SECTION 14: Renumbered from Section 13; no other
changes.
SECTION 15: Renumbered from Section 14; no other
changes.
SECTION 16: Renumbered from Section 15; no other
changes.
SECTION 17:
Page 17, lines 16-18: Inserted "A pledge made under
this subsection shall be treated as a disposal of gas
other than by sale or exchange for purposes of AS
38.05.183."
Department of Natural Resources recommended this
change to accommodate existing statutes related to
royalty gas.
SECTIONS 18-33 are renumbered; no other changes.
9:42:05 AM
Representative Gara remarked that the state owns roughly
one out of every eight units of natural gas. He questioned
how one sells just one out of every eight units without
producing the other seven eighths.
RENA DELBRIDGE, STAFF, REPRESENTATIVE MIKE HAWKER,
responded that the state's royalty gas would be made
available for shipment in the pipeline, not that there
would be no other gas involved. Representative Gara noted
that the state gets a royalty on roughly one eighth of the
value of the hydrocarbon product when it is commercialized
and wondered if the other seven eighths must be sold at the
same time for there to be royalty gas. Ms. Delbridge
replied that in order to have royalty gas taken as royalty
gas "in kind," that there would need to be other gas in
production.
Co-Chair Stoltze remarked that shipping commitments were an
essential ingredient.
Representative Costello questioned the change in Section 1
relating to the policy changes. She read it to say that
Alaska is taking its royalty "in-kind." Mr. Wright agreed,
but that was for gas not already committed. For any gas not
committed, the state would be like it to be used for
consumers and commercial enterprises.
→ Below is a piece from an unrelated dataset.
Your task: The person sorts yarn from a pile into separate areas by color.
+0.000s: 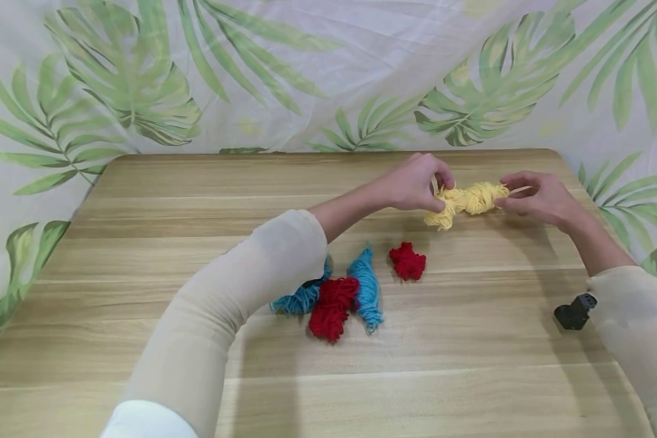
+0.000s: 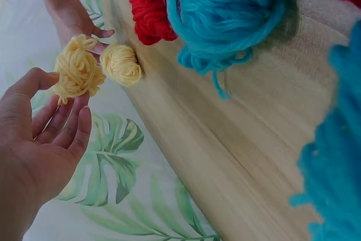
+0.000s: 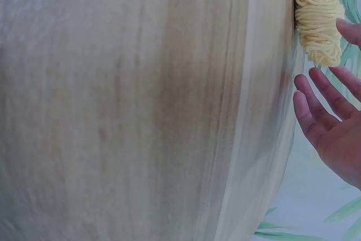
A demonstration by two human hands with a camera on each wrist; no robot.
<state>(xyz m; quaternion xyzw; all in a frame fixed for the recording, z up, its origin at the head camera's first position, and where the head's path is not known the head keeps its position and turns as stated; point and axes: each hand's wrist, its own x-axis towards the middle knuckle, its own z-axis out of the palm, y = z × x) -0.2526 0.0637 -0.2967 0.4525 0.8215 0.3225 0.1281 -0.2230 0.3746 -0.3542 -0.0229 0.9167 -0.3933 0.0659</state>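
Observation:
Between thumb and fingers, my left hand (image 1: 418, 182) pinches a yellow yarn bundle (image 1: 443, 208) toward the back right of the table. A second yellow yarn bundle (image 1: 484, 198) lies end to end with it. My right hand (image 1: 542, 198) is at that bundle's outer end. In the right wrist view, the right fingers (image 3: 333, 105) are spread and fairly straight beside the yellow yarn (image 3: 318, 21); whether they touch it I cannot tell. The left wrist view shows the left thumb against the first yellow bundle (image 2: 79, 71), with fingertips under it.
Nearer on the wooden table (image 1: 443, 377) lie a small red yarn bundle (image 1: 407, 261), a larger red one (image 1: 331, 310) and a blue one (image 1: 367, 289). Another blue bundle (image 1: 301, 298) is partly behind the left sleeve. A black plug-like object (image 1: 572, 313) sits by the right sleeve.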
Representative
Costello questioned the physics of natural gas versus oil;
she understood that the size of the pipe does not matter.
She asked that, under the legislation, would it be possible
for the state to invest in making a 48 inch pipeline to
pursue an owner-interest under the Alaska Gasline
Inducement Act (AGIA).
Mr. Wright requested that Joe Dubler respond to that
question.
JOE DUBLER, VICE PRESIDENT, ALASKA GASLINE DEVELOPMENT
CORPORATION (via teleconference)responded that building a
48 inch pipeline from the North Slope to South Central was
a feasible project, but uncertain if it would be
commercially feasible. At present, it would be difficult
due to being so far along in the permitting process. After
a certain point is reached, modifications can be made to
permits received. It is an option open to the state if the
state wanted to fund it. If the commercial entities come
into the project to ship gas to the extent that a 48 inch
pipeline could not be filled, the costs would not be
recoverable.
Representative Gara thought the bill left AGIA intact and
AGIA has the provision of not being able to ship more than
a half of billion cubic feet (Bcf) of gas a day. He did not
believe that would allow for a 48 inch pipeline. Mr. Dubler
responded that would be correct, but he believed
Representative Costello's question addressed making it a 48
inch pipeline under AGIA law.
9:47:52 AM
Representative Doogan asked for the meaning of Section 12
that adds a new subsection "c." Ms. Delbridge asked if the
question was in reference to the appraisal in rental costs.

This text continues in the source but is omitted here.